When we returned to the apartment David, Anna, Sara, and Sophia vegged in the living room and picked a kid friendly movie from the stack provided by the apartment agency. I could feel a cloud come over me. Selfishly I whined in my head that if I was touring Paris on my own I wouldn't waste a moment. But I knew in my heart that if I was taking in Paris on my own it would be sad indeed because I love sharing these experiences with my crew. I needed a getaway. Yes, I would take a stroll. I asked David if he minded if I strolled and took in a cafe. He drowsily said that sounded great, that he and the girls would nap/chill. I think I skipped on my way out the door ready to spend a couple of hours exploring on my own.
This was thrilling to me. I knew I would simply amble about the neighborhood. Ah the stairs of Montmartre.
Then this cafe invited me in.
I stirred from my daydreaming revelry in just enough time to hurry back to the family at the apartment. They had just finished their movie and wanted to slip in another when I rounded them up to find a place for dinner. No one wanted to sit about a table and wait when they could pick up something and enjoy it at "home". But first we wanted to see the beautiful Paris landscape at one of Paris's sights that was only a few minutes away by foot--Sacre Coeur Cathedral.
Talk about a spot that Parisians and tourist alike sit and share. Sacre Coeur is not remarkable because of its age. It is only over a hundred and some years old. A baby compared to the likes of Nortre Dame, and the Louvre. But its perch on this hill in Montmartre, its luminous white exterior, its beautiful mosaic ceiling, and grand view of the entrancing city of lights all make it a notable sight to see.

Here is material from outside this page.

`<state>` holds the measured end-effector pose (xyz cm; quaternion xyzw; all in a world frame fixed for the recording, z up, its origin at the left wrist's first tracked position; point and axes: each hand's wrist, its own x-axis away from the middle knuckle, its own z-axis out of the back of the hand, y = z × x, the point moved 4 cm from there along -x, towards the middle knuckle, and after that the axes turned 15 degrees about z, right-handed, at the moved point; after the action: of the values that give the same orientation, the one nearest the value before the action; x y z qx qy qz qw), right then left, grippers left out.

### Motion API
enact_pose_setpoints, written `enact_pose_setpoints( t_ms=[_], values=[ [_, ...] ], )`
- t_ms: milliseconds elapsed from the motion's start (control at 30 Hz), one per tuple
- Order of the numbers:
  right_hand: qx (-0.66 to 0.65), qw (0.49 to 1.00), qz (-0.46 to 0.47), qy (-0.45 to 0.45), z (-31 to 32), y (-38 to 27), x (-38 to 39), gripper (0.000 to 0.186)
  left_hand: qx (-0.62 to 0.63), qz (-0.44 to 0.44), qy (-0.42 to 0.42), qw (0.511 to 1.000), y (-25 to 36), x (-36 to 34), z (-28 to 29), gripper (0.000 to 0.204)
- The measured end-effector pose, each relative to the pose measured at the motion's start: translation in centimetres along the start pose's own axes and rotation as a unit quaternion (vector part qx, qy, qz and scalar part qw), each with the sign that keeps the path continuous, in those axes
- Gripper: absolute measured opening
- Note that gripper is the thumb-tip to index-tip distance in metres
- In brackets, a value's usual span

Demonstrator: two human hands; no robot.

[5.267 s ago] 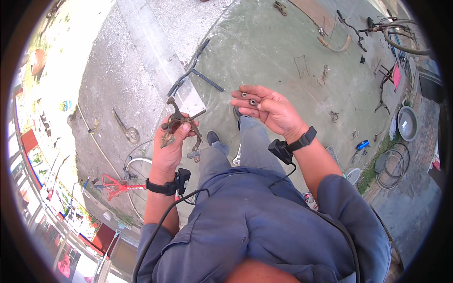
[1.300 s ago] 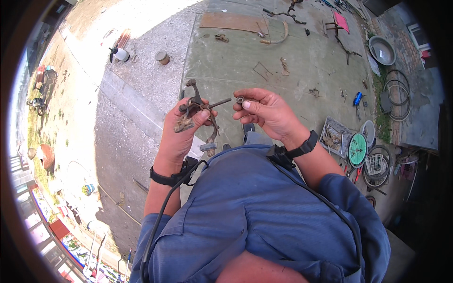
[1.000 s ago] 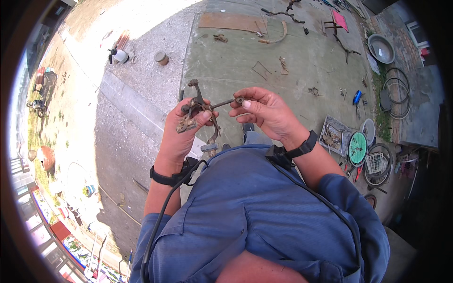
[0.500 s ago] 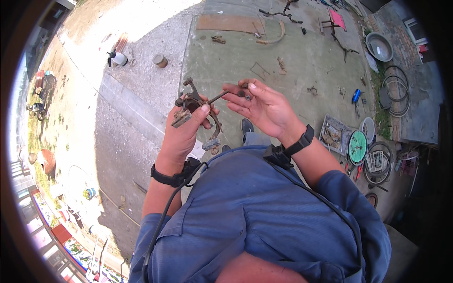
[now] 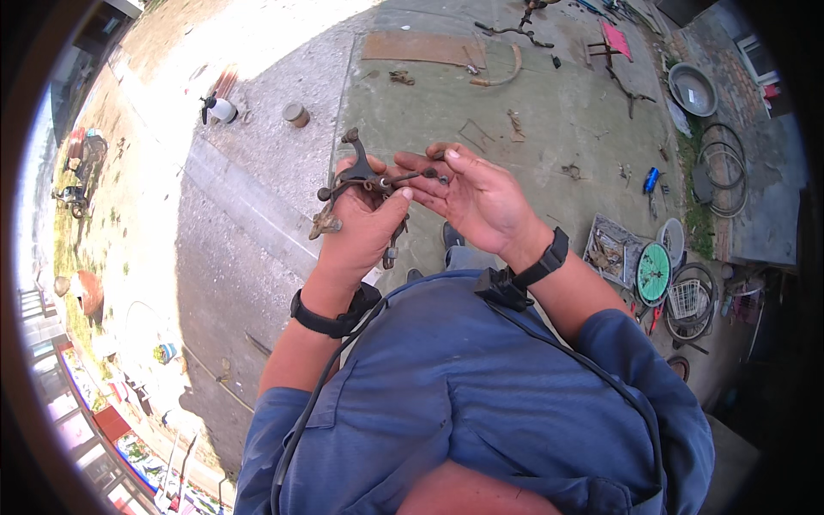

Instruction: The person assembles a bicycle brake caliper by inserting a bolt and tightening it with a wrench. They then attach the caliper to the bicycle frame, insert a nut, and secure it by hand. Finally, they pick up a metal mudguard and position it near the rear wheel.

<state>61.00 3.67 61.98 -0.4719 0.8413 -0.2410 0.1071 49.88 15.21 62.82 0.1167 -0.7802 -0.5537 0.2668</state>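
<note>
My left hand (image 5: 359, 230) grips a rusty bicycle brake caliper (image 5: 362, 163), its thumb pressed over the metal. The curved arms and worn brake blocks stick out around the fingers. From the caliper a bolt (image 5: 410, 177) points toward my right hand (image 5: 491, 206), which is held palm up close beside it. Between that hand's thumb and forefinger is a small dark metal piece (image 5: 439, 155). A little nut (image 5: 444, 179) rests against its fingers near the bolt's end; whether the two touch I cannot tell.
Beyond my hands, a brown board (image 5: 421, 48) and scattered bike parts lie on the concrete. A jar (image 5: 296, 114) and a spray bottle (image 5: 222, 109) stand to the left. At right are a parts tray (image 5: 611, 249), a green disc (image 5: 653, 273) and a metal basin (image 5: 693, 89).
My left hand has moved right and turned the caliper, bringing its bolt over the fingers of my right hand. My right hand has hardly moved.
</note>
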Motion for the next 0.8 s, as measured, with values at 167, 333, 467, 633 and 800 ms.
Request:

The more we studied the menu, the more we wanted. The gentleman taking our order (Middle Eastern looking) smiled kindly as I added one item on top of another..."one sausage, no, make that three sausages, 3 orders of fries, no make that 4. Two Belgian waffles, no, make that one waffle, and one banana nutella crepe (of course), some roast chicken"...and he chuckled at me trying to interpret as my crowd was calling out to me what they wanted and how they wanted it. Then he asked where we were from. See, I am decidedly Hispanic looking and in Europe actually get mistaken for being Italian or Greek. Mexican-American is not on the local radar. He wondered because David and Anna, and Sara are so blond, blue-eyed and German looking and Sophia is a blend. He asked the French version of "What's up with that?" And I appreciated his honest curiosity and stated our little family was a melting pot and very much all-American. He nodded away apparently tickled at the answer and tossed in a few ketchup packets and a couple of drinks for free (I guess he heard the girls asking us for both as we waited for our order). What an opposite scenario from my morning's quibble over our overcharge for breakfast. We all uttered Mercis as we waved goodbye. Again, a small kindness buoyed our spirits. Ah, Paris.
At night, I organized our packs and outfits for the next day. I packed some items up hoping that the next night I wouldn't be overwhelmed with getting us completely packed to leave. I watched as Sophia and David slept soundly, listened to the sounds of the neighborhood from our opened windows that allowed the cool night air to waft through. I walked over to the sleeper sofa and watched the girls, sleeping almost head to head and thought how astoundingly sweet was this Paris moment. We only had one more day in this dreamy city.